Image via CERN

Apart from dark matter, dark energy, black holes, and the missing-baryons of the universe, one of the most captivating mysteries in modern day physics centers on antimatter. Particularly, it focuses on the metaphorical fight between regular matter and antimatter, which were both created in equal proportions during the inception of the universe about 14 billion years ago.

It's as much of a philosophical question as it is a question of general physics. If antimatter had won out, none of our physical universe (including us) would exist, since both would have annihilated each other in bursts of pure radiation, leaving behind energy and a bright but featureless universe. So, to what exactly do we owe the extended presence of normal matter?

Well...the answer to that question is difficult to answer since the conditions that existed during the millions of years following the Big Bang are difficult to speculate on, let alone thoroughly evaluate.

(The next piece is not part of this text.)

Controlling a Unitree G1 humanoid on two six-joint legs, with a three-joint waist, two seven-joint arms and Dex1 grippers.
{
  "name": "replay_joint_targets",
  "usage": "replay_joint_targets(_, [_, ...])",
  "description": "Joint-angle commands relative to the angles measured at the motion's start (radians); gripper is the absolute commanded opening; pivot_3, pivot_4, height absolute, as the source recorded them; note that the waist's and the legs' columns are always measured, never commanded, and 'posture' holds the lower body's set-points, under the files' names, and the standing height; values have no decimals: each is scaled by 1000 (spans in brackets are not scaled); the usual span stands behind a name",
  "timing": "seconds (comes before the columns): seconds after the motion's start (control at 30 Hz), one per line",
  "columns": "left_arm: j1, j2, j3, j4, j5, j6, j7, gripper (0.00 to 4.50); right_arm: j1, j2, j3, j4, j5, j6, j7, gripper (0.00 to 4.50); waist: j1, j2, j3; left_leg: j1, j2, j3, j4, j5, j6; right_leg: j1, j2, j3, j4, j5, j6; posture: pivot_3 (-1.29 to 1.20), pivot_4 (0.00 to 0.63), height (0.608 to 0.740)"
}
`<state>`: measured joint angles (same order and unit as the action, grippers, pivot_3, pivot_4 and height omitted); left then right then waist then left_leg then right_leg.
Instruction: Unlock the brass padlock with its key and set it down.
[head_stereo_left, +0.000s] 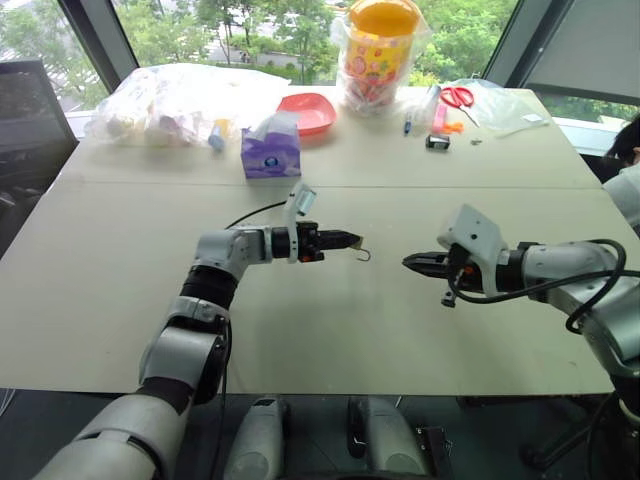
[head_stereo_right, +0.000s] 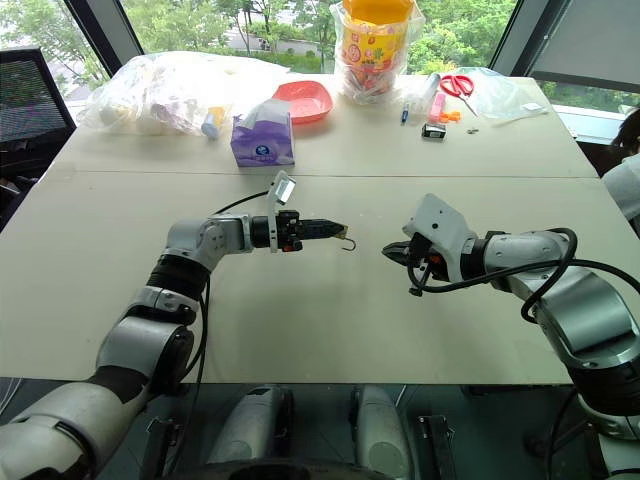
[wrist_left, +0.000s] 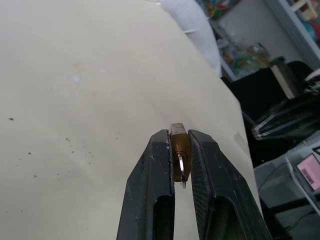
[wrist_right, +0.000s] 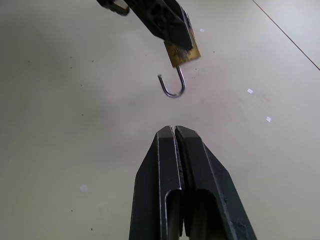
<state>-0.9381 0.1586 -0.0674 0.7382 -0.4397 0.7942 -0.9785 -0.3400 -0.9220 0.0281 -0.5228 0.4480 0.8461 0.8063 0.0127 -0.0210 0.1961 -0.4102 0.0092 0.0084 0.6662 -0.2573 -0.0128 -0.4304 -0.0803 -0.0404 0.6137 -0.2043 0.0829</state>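
Observation:
My left gripper hangs above the middle of the table, shut on the brass padlock. The padlock's yellow body sticks out past the fingertips. Its silver shackle hangs free at one end like a hook. In the left wrist view the padlock sits pinched between the two black fingers, with a small silvery piece against it; I cannot tell whether that piece is the key. My right gripper faces the padlock a short gap away, shut, with nothing showing between its fingers.
At the table's far side stand a purple tissue box, a red dish, a bagged yellow-lidded jar, clear plastic bags, red scissors, a blue pen and a small black clip. A person's sleeve is at the right edge.

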Motion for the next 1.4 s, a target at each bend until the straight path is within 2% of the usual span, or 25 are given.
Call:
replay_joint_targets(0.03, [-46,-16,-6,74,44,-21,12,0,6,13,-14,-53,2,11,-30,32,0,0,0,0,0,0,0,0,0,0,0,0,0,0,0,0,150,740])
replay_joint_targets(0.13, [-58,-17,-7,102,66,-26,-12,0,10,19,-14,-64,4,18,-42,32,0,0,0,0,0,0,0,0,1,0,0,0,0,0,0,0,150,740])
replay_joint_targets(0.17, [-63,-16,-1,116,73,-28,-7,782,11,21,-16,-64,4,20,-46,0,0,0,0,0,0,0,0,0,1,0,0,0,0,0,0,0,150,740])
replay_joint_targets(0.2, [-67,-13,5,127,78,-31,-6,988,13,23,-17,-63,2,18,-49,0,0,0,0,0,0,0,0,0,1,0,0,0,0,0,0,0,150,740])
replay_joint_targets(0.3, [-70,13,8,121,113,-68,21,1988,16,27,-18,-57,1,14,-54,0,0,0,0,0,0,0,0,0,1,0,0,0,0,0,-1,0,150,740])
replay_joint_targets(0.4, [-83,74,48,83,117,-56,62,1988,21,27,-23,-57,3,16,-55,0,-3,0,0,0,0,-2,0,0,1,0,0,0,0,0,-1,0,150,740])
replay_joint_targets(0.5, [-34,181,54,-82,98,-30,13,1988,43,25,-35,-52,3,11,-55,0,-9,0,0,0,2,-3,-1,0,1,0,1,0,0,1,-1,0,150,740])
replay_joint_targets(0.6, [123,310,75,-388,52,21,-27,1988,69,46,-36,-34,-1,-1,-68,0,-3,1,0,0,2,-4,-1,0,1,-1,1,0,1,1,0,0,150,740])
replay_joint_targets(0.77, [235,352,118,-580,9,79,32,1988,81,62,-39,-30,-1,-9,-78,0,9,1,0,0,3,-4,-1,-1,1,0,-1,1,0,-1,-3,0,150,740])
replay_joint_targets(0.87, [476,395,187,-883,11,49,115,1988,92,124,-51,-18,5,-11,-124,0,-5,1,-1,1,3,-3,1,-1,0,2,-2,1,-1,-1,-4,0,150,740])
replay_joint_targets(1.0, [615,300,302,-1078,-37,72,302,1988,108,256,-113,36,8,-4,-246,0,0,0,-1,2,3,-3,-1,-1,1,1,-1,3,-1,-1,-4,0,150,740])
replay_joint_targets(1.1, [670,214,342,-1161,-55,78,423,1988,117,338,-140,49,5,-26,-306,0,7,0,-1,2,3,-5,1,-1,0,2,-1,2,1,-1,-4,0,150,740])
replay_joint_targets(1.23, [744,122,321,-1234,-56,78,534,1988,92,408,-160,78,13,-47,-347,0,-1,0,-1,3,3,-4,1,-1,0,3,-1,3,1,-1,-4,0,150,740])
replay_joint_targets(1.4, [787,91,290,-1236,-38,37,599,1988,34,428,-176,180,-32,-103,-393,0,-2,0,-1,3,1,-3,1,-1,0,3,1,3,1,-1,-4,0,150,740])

But there is some evidence.

Most of the evidence we have to dissect is in the form of the cosmic microwave background radiation (CMBR), which is a fossil of the early universe. There are also neutrinos, ghostly particles created through radioactive decays. In addition, we are able to create antimatter in a lab and study its properties to unmask some of the questions we have about the notorious nemesis of normal matter.

But to begin: When trying to pinpoint an answer to our lingering questions about why matter won the war with antimatter, scientists first had to calculate an approximate percentage of the normal matter that won out over its anti-counterpart. Ultimately, they determined that there is just one extra particle of normal matter surviving for every 30 million anti-matter particles.

Image via NASA

The questions this necessarily leads to are, was the universe born with such an imbalance? Were their equal amounts of matter and antimatter, and did matter some how annihilate more antimatter?

Russian physicist Andrei Sakharov took to the drawing board back in 1967 to figure this out.

For there to be more matter than anti-matter, he postulated that three conditions are needed. First, he argued that no conservation law can forbid reactions that would effectively impact the delicate balance between particles and antiparticles. For this to be remotely viable, he theorized that the laws of physics may vary just a bit for matter and anti-matter counterparts.

a house-sized detector at the Brookhaven National Laboratory that documented a rare mode of decay of particles called kaons, constituents of matter.

Interestingly, this was a very bold claim, since no reactions have ever been conducted experimentally... that is, until particles called 'long-lived kaons' came into the picture. In the lab, it was revealed that the weak force (one of the four fundamental forces of nature put forth in the standard model of particle physics) doesn't act equally for quarks and their counterparts, anti-quarks.

Lastly, he theorized that very early on in the universe's life, various reactions between different particles and their antiparticle counterparts started taking place at much different rates among the radiation and the hot primordial plasma that was found the early universe. This would only be possible if they were not in thermal equilibrium.

If they were in equilibrium, the universe's highly imbalanced state would not persist and both equal parts of matter and antimatter would remain, cancelling each other out.

Almost 50 years later, much of Sakharov's conditions are still relevant, as the standard models of cosmology and particle physics (along with the simulations done using particle accelerators) have helped us understand the condition of the universe shortly after the big bang occurred, suggesting that within the first 10-12 seconds of the modern universe's existence, particle interactions were much different than the ones we see today. Particularly, they were much more active, as most particles remained massless. This persisted until the universe began to rapidly expand and gradually cool, allowing particles to gain mass (by interacting with the higgs field) and switching to a more favorable lower-energy state.

Particle accelerators like the Large Hadron Collider and the Fermilad accelerator, which accelerates protons and antiprotons to speeds close to the speed of light before violently colliding with one another, seem to indicate that matter is more prevalent than antimatter only about 1% of the time. This is a small number, but still significant, and it could explain normal matter's dominance throughout the universe.